# The Chronicles of Raymond the Templar



## dark angel (Jun 11, 2008)

This, my friends, is going to be a series of short stories which detail the rise and fall of Raymond the Templar, who of course is a Black Templar of the Nathaniel Crusade. Hopefully you will all enjoy it, this is the first that I have wrote about the Templars so comments will be more than welcome 

Brother Raymond of the Black Templars stared at the verdant forestry before him, hands clasped beneath the folds of his cream robes. The winds swirled around him with loud, deafening howls and Raymond grimaced as the cold tendrils slipped along his face. He was an handsome fellow with a grey tinged beard, the original obsidian of which was already retreating so that it formed a narrow band around his delicate lips. His eyes had whitened with age and now the iris had became a palpable grey. These features were all but hidden beneath his crimson trimmed hood however, which had cast his forehead and right half of his face in shadow. The rain began to hit him hard. Oh, how he remembered the rain of Illixia…

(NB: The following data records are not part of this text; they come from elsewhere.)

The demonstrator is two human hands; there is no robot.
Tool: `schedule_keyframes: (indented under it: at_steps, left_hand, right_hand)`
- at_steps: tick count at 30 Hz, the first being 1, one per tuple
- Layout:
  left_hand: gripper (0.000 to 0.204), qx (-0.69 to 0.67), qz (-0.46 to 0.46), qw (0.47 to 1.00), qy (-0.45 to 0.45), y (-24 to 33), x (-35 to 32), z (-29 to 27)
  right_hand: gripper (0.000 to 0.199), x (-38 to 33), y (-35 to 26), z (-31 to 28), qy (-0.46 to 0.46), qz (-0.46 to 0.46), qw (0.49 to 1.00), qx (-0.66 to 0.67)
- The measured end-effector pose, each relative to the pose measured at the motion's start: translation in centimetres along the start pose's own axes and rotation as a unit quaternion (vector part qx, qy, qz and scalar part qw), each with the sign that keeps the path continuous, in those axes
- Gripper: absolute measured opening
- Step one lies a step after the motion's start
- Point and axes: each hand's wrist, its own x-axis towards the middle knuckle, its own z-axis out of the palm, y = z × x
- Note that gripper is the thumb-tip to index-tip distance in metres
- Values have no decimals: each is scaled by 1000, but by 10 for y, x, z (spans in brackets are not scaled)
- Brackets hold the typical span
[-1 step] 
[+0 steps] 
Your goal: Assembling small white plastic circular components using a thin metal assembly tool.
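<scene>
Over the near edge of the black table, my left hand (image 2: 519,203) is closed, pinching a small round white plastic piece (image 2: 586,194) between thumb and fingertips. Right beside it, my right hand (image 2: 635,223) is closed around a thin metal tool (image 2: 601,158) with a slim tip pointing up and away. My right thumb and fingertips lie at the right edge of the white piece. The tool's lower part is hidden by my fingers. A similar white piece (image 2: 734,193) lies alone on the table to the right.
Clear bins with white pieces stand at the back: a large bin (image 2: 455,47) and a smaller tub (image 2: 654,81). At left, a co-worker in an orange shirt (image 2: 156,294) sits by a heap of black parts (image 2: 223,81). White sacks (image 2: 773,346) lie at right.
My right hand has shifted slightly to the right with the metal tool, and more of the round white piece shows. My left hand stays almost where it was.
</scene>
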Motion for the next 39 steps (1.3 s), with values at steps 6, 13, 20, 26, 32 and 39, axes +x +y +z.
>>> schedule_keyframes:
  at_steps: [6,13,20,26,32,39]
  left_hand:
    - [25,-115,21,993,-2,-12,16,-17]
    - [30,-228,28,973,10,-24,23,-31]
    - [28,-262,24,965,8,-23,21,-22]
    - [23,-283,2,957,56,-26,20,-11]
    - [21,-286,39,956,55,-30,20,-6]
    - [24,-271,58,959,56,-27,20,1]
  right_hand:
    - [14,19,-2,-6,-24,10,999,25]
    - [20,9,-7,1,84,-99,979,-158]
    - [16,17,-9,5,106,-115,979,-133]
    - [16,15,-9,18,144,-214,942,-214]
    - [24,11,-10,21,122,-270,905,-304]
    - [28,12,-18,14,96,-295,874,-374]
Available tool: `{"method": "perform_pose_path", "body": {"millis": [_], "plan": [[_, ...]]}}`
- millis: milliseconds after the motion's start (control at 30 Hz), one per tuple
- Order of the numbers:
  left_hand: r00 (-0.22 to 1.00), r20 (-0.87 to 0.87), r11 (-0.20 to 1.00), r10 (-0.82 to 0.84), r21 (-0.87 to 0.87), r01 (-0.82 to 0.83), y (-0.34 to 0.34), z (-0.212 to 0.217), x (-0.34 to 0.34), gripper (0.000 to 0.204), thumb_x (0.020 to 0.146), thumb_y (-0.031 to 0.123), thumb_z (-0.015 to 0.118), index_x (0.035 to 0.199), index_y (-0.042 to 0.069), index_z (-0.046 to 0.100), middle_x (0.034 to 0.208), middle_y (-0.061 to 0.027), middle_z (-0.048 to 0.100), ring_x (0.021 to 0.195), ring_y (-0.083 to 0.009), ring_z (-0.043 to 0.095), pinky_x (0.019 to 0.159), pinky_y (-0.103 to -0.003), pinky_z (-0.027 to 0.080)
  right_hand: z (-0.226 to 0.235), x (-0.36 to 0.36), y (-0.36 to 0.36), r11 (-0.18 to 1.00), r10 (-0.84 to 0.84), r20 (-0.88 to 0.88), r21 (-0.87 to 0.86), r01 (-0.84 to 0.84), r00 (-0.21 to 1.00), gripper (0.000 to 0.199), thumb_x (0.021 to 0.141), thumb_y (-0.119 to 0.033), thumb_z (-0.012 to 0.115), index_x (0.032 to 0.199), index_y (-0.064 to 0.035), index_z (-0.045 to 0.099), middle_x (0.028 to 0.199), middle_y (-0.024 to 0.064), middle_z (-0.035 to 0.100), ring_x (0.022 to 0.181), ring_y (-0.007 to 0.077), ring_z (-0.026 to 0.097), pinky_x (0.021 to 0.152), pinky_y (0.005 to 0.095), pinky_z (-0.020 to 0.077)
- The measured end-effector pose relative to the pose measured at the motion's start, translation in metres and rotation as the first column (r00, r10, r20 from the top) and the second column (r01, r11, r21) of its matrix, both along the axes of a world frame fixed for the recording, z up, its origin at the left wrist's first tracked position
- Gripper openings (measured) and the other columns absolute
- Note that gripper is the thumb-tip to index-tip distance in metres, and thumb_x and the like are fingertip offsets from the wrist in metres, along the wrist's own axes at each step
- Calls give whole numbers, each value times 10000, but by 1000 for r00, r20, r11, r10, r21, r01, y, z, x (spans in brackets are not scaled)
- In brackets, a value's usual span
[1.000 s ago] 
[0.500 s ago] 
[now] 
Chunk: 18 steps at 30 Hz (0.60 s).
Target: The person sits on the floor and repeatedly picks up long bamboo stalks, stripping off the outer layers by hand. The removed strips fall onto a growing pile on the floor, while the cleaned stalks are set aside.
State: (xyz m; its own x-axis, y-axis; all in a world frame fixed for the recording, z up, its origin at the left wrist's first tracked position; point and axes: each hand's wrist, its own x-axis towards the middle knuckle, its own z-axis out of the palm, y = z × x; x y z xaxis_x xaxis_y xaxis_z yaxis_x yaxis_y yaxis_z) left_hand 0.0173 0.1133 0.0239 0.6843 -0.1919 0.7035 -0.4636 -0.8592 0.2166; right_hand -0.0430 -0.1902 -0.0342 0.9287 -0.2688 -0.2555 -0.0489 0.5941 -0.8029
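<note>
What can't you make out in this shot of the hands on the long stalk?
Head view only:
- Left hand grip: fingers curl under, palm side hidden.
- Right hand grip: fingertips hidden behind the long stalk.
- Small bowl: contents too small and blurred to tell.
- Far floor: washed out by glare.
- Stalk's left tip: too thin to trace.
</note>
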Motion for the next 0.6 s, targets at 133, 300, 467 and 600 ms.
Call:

*Three Hundred Years Previously, Illixia Prime. *

_The rain hammered against the armoured form of Raymond, who was crouched behind a fallen marble pillar with his Neophyte, Guy. He gave a quick glance around the shattered edge but was forced back into cover by a great stream of weapons fire. Guy was shooting his Bolt-Pistol blindly and wildly, however twice he opened up enemy Cultists like gory flowers. Raymond cocked his Bolter and tapped Guy upon his heraldry-devoid shoulder pauldron, his ceramite encased fingers resounding loudly. 

Guy’s head twitched towards him hastily and Raymond crooked over, staring into the handsomely tanned complexion of his fellow. Guy was of nobility and his features mirrored that perfectly, his high cheekbones and broad brow clearly showing his origins. Raymond had chosen Guy six months earlier and this was their second military adventure together, and has he had previously proven, Guy was an exemplar warrior. The rain continued. It was not water however but a steady downpour of glass and ash, of which would lacerate any unprotected flesh. The Cultists, who were aligned to the Pantheon, did not care however.

They relished in the pain however and stood there spread eagled, allowing their flesh to be rendered. Brother Gregor screamed suddenly and tumbled forth, clutching a abrasion in his chest plate. Blood trickled downwards across the Imperial Aquila stitched across his chest and he roared, firing his Bolter one handed into the Cultists arrayed beneath a protective awning. His Neophyte, Zaal, grappled his mentor into cover with a growl and landed hard between a pair of emerald pillars. 

‘Guy you need to flank these dogs, they are hampering us! Take Zaal over there with you, me and Gregor shall provide a distraction’ bellowed Raymond over the gunfire, his mouth barely three inches from the ear of Guy. 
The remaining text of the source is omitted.